For example, when Y (F) = log ₂ F is used to express the frequency in octaves, the count value of the counter C at 100 Hz is log ₂ 100 = 6.6439. The count value of the counter C at 1 kHz is log ₂ 1000 = 9.9658, and the count value of the counter C at 10 kHz is log ₂ 10000 = 13.2877. That is, the opening time at 100 Hz is more than twice as long as the opening time at 10 kHz. Note that the value of the constant k is not limited to 2.

  As described above, the filter coefficient generation unit 12 sets the opening time of the notch filter 13 in accordance with howling occurs. As a result, the filter coefficient generation unit 12 can appropriately open the notch filter 13 in accordance with howling occurs. Further, the filter coefficient generation unit 12 can prevent deterioration in sound quality by releasing the suppression to a frequency (high frequency range) where the presence or absence of howling is easily changed under the influence of the usage situation in a short time.

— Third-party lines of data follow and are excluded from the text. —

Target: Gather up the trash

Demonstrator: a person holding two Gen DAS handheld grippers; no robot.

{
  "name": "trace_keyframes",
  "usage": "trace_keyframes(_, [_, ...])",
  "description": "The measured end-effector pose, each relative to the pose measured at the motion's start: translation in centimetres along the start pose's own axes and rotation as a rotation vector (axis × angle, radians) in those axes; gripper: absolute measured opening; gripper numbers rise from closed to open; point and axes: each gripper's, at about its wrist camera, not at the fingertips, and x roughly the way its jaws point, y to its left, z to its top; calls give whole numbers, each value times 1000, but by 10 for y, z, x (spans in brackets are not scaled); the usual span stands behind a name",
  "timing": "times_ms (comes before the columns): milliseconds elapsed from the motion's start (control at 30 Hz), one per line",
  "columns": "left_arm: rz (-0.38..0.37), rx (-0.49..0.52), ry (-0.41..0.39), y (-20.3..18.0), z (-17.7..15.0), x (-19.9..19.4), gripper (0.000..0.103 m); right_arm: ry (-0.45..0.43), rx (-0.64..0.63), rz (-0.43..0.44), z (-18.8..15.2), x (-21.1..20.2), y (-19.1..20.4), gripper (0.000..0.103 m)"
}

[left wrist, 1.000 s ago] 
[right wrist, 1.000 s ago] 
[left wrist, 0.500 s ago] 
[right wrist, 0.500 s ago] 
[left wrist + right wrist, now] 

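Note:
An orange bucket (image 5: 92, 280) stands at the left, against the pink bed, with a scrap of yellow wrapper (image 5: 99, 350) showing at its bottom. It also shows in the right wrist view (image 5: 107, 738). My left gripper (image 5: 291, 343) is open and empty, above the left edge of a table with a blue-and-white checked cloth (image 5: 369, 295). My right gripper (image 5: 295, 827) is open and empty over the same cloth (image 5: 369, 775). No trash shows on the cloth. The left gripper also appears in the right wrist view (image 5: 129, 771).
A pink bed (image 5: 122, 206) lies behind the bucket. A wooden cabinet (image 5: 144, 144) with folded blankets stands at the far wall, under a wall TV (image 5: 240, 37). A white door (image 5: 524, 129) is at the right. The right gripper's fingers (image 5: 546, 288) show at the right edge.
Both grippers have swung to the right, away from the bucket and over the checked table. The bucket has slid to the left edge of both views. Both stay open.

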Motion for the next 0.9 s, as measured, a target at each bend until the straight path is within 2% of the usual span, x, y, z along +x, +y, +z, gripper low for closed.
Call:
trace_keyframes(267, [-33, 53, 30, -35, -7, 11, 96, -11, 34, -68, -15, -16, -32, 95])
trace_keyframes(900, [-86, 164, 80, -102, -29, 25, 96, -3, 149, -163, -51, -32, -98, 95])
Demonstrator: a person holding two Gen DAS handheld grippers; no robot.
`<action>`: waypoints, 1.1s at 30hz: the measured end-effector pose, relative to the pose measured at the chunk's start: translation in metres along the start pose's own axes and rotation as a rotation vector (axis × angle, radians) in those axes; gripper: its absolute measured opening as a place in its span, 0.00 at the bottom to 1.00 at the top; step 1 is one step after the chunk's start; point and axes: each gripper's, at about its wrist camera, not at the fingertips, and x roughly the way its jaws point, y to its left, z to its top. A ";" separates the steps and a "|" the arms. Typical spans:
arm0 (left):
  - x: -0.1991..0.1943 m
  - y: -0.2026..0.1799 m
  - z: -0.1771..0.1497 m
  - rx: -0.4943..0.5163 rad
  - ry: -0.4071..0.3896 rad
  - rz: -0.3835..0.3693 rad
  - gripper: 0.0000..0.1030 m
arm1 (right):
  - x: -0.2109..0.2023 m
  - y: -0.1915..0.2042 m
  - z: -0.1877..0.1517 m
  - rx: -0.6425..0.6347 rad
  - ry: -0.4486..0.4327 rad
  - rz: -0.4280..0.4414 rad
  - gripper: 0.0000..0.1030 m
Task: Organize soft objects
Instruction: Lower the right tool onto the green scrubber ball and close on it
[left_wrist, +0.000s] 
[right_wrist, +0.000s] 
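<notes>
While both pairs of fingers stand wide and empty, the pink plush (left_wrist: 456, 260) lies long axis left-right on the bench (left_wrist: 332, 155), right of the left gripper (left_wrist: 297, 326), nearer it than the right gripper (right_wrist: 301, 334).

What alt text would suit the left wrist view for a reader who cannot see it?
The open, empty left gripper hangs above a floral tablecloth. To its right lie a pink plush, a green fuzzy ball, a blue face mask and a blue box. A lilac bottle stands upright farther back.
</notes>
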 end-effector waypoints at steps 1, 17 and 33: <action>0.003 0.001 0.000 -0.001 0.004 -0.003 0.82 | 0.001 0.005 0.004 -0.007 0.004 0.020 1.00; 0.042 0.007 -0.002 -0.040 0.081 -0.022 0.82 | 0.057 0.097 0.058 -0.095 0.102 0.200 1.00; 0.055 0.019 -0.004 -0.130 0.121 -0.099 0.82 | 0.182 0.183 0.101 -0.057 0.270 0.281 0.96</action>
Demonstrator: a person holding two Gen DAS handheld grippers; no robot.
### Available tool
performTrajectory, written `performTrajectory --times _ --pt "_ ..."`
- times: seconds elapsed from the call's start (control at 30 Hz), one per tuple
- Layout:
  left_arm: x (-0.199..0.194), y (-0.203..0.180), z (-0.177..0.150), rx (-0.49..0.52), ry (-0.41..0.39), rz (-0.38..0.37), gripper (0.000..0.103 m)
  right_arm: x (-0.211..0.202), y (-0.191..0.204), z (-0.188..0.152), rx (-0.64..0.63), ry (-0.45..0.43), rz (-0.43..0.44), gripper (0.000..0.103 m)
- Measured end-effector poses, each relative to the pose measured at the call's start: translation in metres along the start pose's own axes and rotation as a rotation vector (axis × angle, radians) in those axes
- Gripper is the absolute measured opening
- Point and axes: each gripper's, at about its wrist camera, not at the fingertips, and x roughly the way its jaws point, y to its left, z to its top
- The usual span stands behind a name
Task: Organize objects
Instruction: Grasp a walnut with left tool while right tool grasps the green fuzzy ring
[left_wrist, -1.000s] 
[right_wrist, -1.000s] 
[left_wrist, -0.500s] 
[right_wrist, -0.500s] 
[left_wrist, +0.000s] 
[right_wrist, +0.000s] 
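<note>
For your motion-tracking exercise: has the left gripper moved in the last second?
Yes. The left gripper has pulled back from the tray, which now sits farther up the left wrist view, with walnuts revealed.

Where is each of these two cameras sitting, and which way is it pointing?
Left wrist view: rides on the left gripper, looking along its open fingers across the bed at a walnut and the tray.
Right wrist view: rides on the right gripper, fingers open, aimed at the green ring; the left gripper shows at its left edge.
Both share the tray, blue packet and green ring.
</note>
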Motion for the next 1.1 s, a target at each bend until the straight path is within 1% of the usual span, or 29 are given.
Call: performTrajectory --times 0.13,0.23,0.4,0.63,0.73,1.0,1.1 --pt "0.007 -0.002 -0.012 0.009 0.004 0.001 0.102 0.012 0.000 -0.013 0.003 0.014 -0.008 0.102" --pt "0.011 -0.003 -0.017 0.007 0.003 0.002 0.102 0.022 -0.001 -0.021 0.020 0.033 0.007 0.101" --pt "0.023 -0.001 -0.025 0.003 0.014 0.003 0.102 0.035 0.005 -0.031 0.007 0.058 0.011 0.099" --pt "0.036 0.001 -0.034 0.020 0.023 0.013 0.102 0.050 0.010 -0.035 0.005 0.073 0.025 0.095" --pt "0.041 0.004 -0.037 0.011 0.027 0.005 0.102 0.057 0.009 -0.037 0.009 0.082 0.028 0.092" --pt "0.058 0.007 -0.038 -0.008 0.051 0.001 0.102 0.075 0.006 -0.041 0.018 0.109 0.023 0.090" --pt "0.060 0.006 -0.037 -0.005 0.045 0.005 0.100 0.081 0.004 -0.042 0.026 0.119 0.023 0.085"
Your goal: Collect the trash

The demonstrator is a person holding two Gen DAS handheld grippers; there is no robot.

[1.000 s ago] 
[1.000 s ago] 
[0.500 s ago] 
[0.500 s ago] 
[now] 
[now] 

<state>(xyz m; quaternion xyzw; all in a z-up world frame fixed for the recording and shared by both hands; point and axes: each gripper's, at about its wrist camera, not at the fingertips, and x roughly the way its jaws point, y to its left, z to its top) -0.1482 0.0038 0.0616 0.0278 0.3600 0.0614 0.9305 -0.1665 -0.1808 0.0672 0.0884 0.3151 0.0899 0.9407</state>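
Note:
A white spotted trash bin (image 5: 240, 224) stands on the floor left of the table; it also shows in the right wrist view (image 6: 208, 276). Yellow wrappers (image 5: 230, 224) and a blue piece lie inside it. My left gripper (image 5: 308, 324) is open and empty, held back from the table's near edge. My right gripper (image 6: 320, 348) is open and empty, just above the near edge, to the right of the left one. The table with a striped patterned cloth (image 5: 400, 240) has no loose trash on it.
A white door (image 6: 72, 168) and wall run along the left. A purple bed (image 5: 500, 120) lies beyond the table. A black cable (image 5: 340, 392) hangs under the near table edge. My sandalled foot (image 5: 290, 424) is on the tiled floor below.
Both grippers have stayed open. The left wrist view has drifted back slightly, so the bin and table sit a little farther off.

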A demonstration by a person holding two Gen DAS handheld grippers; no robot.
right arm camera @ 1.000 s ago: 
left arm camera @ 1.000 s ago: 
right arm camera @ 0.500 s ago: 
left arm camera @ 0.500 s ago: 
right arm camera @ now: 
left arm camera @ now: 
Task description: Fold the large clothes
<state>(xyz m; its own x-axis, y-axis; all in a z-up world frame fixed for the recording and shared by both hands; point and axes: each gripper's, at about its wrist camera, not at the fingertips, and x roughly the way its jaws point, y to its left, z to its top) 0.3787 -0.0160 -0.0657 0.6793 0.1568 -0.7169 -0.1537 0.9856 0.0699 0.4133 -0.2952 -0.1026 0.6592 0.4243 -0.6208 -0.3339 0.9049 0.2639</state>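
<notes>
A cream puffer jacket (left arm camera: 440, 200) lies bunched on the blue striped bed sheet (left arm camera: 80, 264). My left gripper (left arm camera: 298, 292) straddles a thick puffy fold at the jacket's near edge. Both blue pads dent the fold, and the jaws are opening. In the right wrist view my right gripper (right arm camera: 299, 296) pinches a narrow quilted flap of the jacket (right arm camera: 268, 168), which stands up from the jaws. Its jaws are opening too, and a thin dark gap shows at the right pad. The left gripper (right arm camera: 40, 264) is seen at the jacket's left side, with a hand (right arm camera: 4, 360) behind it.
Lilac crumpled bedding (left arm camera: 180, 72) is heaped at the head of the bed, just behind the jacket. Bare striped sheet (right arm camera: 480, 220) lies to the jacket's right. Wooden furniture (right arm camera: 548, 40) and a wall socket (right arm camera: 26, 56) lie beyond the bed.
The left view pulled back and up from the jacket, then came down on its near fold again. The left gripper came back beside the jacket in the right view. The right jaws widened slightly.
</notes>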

  In the present embodiment, the counter C is calculated using Equation 2, but the counter C may be calculated using any of the counter tables shown in FIG. FIG. 3 is an example of a counter table used for calculating the opening time of the notch filter. In FIG. 3, Y indicates the count value per unit time (Y (F) in Equation 2) to the counter C. F indicates a frequency, and T indicates a threshold value between a low frequency and a high frequency. FIG. 3A is an example in which the increase rate of the counter is high in the low range and the increase rate of the counter is low in the high range. FIG. 3B is an example in which the increase amount of the counter increases in the low range, but the increase amount of the counter becomes constant in the high range. FIG. 3C is an example in which the amount of increase in the counter is different between the low range and the high range. By using the counter table shown in FIGS. 3A to 3C, the filter coefficient generation unit 12 can shorten the opening time of the notch filter 13 as it goes higher. A predetermined value (for example, 2 kHz, 3 kHz, or the like) may be used as the threshold value for the high range and the low range, or may be calculated based on the movable range of the microphone as described below.

  Next, a method for calculating the threshold value between the low frequency range and the high frequency range based on the movable range of the microphone will be described. The frequency F (Hz) is expressed by the following Expression 3 and Expression 4, where the sound speed is V (m / s) and the wavelength is λ (m).

F = V / λ Formula 3
V = 340 Formula 4
Here, howling is considered to be canceled because the phase is reversed when the microphone M moves by an amount corresponding to the half wavelength of the sound. That is, it is considered that the moving amount L of the microphone M is regarded as a half wavelength, and howling of the frequency is eliminated. Moreover, since the frequency whose wavelength is longer than the movement amount L of the microphone M does not reach the half wavelength, howling is hardly suppressed by the movement of the microphone.

  Therefore, assuming that the frequency F at which the moving amount L of the microphone is a half wavelength is the threshold T between the low band and the high band, the threshold T is expressed by the following Expression 5.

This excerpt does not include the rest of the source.